In the answer, every entry must appear exactly as given.

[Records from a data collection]
*** Begin section ***

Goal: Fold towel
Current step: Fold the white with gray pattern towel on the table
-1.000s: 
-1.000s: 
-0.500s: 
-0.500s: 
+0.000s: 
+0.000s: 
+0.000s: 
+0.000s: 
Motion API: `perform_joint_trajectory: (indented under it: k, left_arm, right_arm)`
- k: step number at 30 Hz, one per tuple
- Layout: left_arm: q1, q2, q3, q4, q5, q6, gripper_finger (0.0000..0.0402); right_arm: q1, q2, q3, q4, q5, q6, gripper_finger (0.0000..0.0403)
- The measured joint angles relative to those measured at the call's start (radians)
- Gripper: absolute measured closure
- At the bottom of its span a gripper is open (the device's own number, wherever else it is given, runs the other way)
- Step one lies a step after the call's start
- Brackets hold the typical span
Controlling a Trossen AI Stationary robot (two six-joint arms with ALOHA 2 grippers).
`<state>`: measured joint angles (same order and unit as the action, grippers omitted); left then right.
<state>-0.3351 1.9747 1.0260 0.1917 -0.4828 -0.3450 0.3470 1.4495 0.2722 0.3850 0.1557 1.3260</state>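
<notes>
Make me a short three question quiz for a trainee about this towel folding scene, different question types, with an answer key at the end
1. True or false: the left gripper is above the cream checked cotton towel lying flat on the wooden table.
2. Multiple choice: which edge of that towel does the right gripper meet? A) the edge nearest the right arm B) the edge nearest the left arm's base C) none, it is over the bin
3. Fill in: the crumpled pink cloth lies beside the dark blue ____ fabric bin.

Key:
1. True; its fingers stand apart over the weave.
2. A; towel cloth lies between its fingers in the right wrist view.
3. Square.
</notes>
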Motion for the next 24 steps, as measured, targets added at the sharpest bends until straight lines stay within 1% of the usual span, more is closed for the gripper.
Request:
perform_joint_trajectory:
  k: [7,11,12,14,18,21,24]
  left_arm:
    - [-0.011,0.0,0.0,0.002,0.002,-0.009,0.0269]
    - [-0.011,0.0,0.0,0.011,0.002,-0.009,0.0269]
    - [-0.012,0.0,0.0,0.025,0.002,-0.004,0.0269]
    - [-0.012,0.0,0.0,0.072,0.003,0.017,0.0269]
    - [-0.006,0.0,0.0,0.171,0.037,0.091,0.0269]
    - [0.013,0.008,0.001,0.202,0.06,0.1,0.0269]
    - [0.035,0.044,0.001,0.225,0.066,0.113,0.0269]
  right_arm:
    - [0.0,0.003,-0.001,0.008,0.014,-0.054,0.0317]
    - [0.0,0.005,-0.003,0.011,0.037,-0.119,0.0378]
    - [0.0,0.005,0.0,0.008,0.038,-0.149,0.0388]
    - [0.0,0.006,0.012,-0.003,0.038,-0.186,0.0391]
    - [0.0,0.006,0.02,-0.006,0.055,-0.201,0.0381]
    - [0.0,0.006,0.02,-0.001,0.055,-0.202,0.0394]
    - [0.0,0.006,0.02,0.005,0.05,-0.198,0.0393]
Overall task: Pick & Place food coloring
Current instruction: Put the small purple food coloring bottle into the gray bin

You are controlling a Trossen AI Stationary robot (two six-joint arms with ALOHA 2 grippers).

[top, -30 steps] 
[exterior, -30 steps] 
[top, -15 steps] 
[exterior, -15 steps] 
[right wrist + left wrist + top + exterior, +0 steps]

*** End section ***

> **Answer**:
Goal: Fold towel
Current step: Fold the white with gray pattern towel on the table
-1.000s: 
-1.000s: 
-0.500s: 
-0.500s: 
+0.000s: 
+0.000s: 
+0.000s: 
+0.000s: 
Motion API: `perform_joint_trajectory: (indented under it: k, left_arm, right_arm)`
- k: step number at 30 Hz, one per tuple
- Layout: left_arm: q1, q2, q3, q4, q5, q6, gripper_finger (0.0000..0.0402); right_arm: q1, q2, q3, q4, q5, q6, gripper_finger (0.0000..0.0403)
- The measured joint angles relative to those measured at the call's start (radians)
- Gripper: absolute measured closure
- At the bottom of its span a gripper is open (the device's own number, wherever else it is given, runs the other way)
- Step one lies a step after the call's start
- Brackets hold the typical span
Controlling a Trossen AI Stationary robot (two six-joint arms with ALOHA 2 grippers).
`<state>`: measured joint angles (same order and unit as the action, grippers omitted); left then right.
<state>-0.3351 1.9747 1.0260 0.1917 -0.4828 -0.3450 0.3470 1.4495 0.2722 0.3850 0.1557 1.3260</state>
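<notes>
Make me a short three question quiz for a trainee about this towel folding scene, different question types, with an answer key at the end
1. True or false: the left gripper is above the cream checked cotton towel lying flat on the wooden table.
2. Multiple choice: which edge of that towel does the right gripper meet? A) the edge nearest the right arm B) the edge nearest the left arm's base C) none, it is over the bin
3. Fill in: the crumpled pink cloth lies beside the dark blue ____ fabric bin.

Key:
1. True; its fingers stand apart over the weave.
2. A; towel cloth lies between its fingers in the right wrist view.
3. Square.
</notes>
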Motion for the next 24 steps, as measured, targets added at the sharpest bends until straight lines stay within 1% of the usual span, more is closed for the gripper.
Request:
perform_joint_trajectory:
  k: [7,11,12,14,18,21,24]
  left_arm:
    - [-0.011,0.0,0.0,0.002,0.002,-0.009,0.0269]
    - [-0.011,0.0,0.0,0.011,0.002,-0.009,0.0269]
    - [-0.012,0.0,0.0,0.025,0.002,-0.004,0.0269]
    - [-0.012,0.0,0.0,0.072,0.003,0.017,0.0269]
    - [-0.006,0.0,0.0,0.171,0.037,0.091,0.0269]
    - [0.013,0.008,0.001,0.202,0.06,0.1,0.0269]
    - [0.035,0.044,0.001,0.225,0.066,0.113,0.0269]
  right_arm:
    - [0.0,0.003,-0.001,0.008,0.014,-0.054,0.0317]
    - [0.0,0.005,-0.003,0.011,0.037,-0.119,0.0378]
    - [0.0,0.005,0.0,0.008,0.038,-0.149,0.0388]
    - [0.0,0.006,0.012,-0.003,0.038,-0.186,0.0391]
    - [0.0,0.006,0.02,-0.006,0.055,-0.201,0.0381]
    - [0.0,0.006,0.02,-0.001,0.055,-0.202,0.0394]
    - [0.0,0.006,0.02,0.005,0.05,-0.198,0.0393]
Overall task: Pick & Place food coloring
Current instruction: Put the small purple food coloring bottle into the gray bin

You are controlling a Trossen AI Stationary robot (two six-joint arms with ALOHA 2 grippers).

[top, -30 steps] 
[exterior, -30 steps] 
[top, -15 steps] 
[exterior, -15 steps] 
[right wrist + left wrist + top + exterior, +0 steps]

Besides this answer, nothing more is needed.